Tip & How-To about Watches
ANTIQUE CLOCK CLEANING TIPS
* The question of how to clean your clock is quite a controversial one, as many Master Clock Smith experts have used many different techniques, which can also may be unique to your geographical location.
* Many cleaning solutions and chemicals are suitable. However, We use a water-based formula.
* In deciding the proper solution to use, you will want to observe all hazardous material and EPA regulations in your area. For example, after the cleaning solution or chemical is polluted beyond use how do you get rid of it?
* In years past, it appears that the water-mix formula was the most popular choice. In more recent years, highly active commercial products seem to have taken preference. Currently, we have disposal problems, as many cleaners have been defined as toxic waste. I believe that as the Clock repair business evolves, we should seek and use a less hazardous cleaning solution.

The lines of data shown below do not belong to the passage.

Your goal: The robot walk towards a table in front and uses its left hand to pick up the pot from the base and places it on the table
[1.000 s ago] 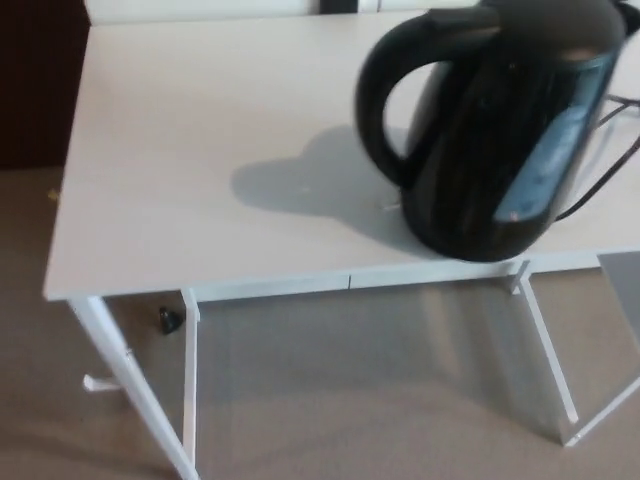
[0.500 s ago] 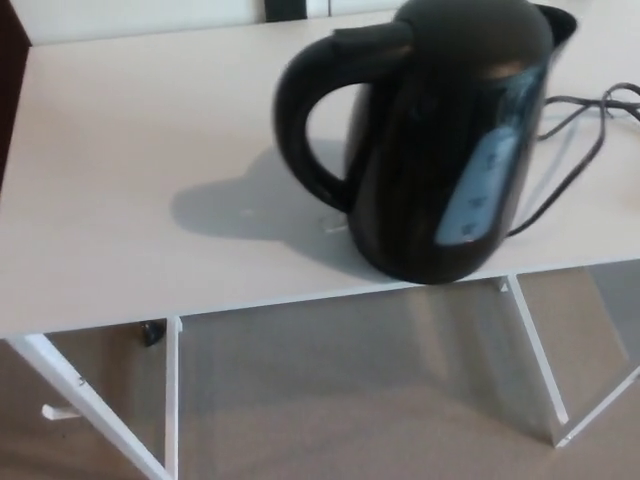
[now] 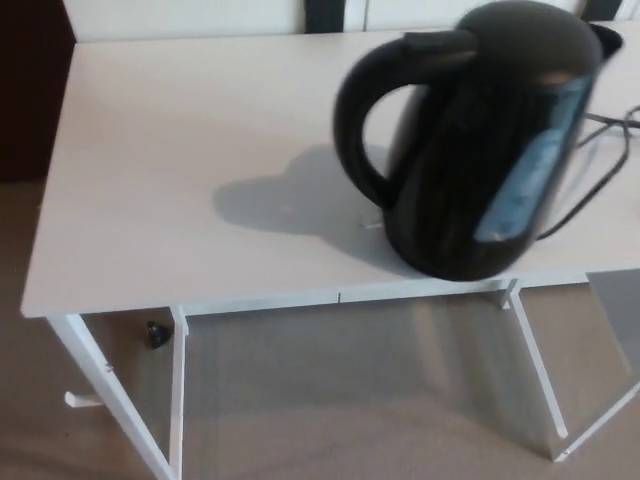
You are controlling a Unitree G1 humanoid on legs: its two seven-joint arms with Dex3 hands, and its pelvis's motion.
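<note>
A black electric pot (image 3: 480,140) stands upright near the front edge of the white table (image 3: 180,170), right of centre. Its curved handle (image 3: 365,110) points to the picture's left and a bluish water window runs down its front. The base under it is hidden by the pot's body. A black cord (image 3: 600,160) trails off to the right behind it. Neither of my hands shows in the head view.
The table has thin white legs (image 3: 110,400) and a white front rail over beige carpet (image 3: 350,400). A small black object (image 3: 157,334) lies on the floor under the left side. A dark panel (image 3: 30,90) stands at the far left.
The whole picture has swung: the camera shifted so the pot and table sit further right than half a second ago. The pot has not moved on the table.
</note>
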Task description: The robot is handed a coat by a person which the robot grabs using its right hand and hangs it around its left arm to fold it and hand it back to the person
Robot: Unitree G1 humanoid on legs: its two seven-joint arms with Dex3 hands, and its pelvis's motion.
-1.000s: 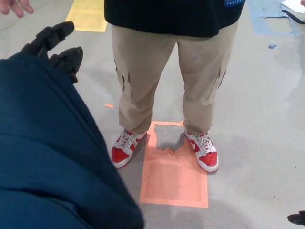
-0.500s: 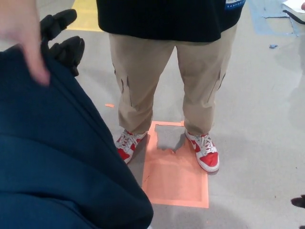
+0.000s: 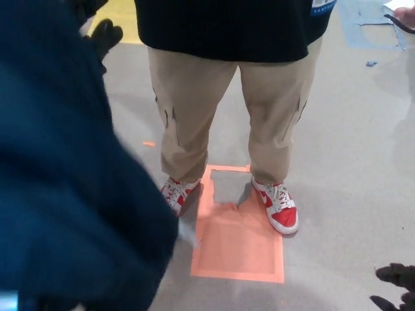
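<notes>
Currently, the coat (image 3: 65,181) is draped over the robot's left arm and fills the left half of the head view from top edge to bottom; the fabric is blurred. The left hand (image 3: 104,35) shows only as a dark tip past the coat's far edge, so whether it is open or closed cannot be told. The right hand (image 3: 397,285) sits at the near right corner, well apart from the coat. Too little of it shows to tell its state.

Judged step: hanging is done and the hand-back is in hand. The next move calls for presenting the left arm toward the person (image 3: 194,103), who stands directly ahead at the far end of an orange floor marking (image 3: 237,246). No receiving hand is in view.

Obstruction: the coat hides the left arm, and its lower edge hangs near the person's shoe (image 3: 175,193).
</notes>
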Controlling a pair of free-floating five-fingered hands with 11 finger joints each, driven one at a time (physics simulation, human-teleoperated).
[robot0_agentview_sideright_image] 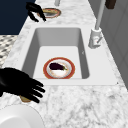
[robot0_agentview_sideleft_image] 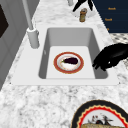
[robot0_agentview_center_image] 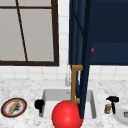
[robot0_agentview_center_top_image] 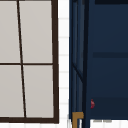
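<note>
At the left front edge of the sink (robot0_agentview_center_image: 93, 110) the left hand (robot0_agentview_center_image: 39, 104) hangs in the air, and from the left side view (robot0_agentview_sideleft_image: 110, 58) its fingers curl down over the rim with nothing in them; down on the sink floor sits a red-rimmed plate (robot0_agentview_sideleft_image: 68, 62) with a dark eggplant (robot0_agentview_sideleft_image: 70, 60) lying on it, and the left hand is near the plate but not touching it; over on the right counter the right hand (robot0_agentview_center_image: 113, 100) floats just above a small brown jar (robot0_agentview_center_image: 108, 108), with its fingers spread out and loose as the right side view (robot0_agentview_sideright_image: 21, 83) shows; I cannot tell if it touches the jar; a white plate (robot0_agentview_center_image: 121, 115) lies just beside the jar; on the left counter rests another plate (robot0_agentview_center_image: 14, 107) with a long bread roll (robot0_agentview_center_image: 13, 107) on it; a tall tap (robot0_agentview_sideleft_image: 31, 30) stands behind the sink; a dark blue cabinet door (robot0_agentview_center_image: 80, 50) with a brown handle (robot0_agentview_center_image: 74, 83) stands open over the sink, and a big red ball (robot0_agentview_center_image: 67, 115) shows in front of it; a window (robot0_agentview_center_image: 27, 32) is on the wall at the left
</note>
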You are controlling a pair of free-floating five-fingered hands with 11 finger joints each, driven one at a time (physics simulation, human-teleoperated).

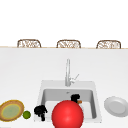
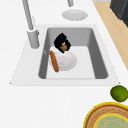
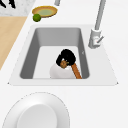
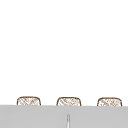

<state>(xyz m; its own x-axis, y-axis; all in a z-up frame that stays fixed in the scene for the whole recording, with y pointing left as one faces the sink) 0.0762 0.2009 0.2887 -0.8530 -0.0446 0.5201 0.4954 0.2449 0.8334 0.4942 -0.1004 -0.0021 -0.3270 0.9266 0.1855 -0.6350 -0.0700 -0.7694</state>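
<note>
Right hand (image 1: 75,97) in sink (image 2: 100,62), fingers curled round brown brush (image 2: 54,61) over white plate (image 2: 65,60); keep strokes flat. Left hand (image 1: 40,110) curled, idle.

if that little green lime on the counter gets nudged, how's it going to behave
The lime looks round and smooth, so it would probably roll rather than slide. It sits beside the yellow-rimmed plate, whose rim might stop it on that side. Toward the left hand and the sink it could roll freely.
</note>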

* Always protect eyes and nose when handling cleaning solutions.
* Do not allow movements to remain in the cleaning solution for extended periods of time.
* Use gloves when handling cleaning solutions.
· Special care must be taken with "Bright" movements since these are protected with a "vellum" or thin coat of lacquer. The cleaning solution can loosen and peel this protective coating if the movement is immersed very long. If the lacquer is loosened when cleaning, small bits and pieces of the vellum can clog wheel teeth, pivots and pinions and will require a great deal of unnecessary hand cleaning and effort to remove.
CLEANING THE "AVERAGE" CLOCK
1. Pay very close attention to the type of "clear coat" used on the clock, many clocks use a clear coat that is applied to keep the brass shiny and acid free. If your cleaning solution is too strong, it will remove it unnecessarily. If this happens, it is best to completely remove it and in the end re-apply the clear coat.
2. REMOVE all plastic gear levers and sensitive parts such as a floating balance, as it will tend to trap the solution in the tube. "It will however require a different procedure."
3. I use a 3-step cleaning method:
Step 1. Dip the clock in the cleaning solution mixture. Then brush all large deposits of grease and dirt from the clock, drench the clock in warm water and shake dry.
Step 2. You must [COMPLETELY DISASSEMBLE THE CLOCK as it can not be cleaned properly otherwise] and let soak in a weaker cleaning solution (20 minutes or so will work fine). With a tooth or gun cleaning brush thoroughly clean all wheels, pinions and pivots and un-coil the spring with a Main spring UN-winder.
Step 3. Let it soak in warm water only for 20 minutes, this will neutralize and/or dilute the cleaning solution that is still present in the pores of the metal.
4. Drying: It is very important to thoroughly dry the clock, the theory being that metal is somewhat porous in nature and will tend to hold moisture like a sponge.
DRYING THE CLOCK MOVEMENT
Step 1. Dry with a hair dryer until totally dry.
Step 2. Put in a pre-heated oven at about 180 degrees for about 20 to 30 minutes, this will dry out all moisture from the clock. NOTE: Don't get it too hot, just to the point that you can't handle it is fine.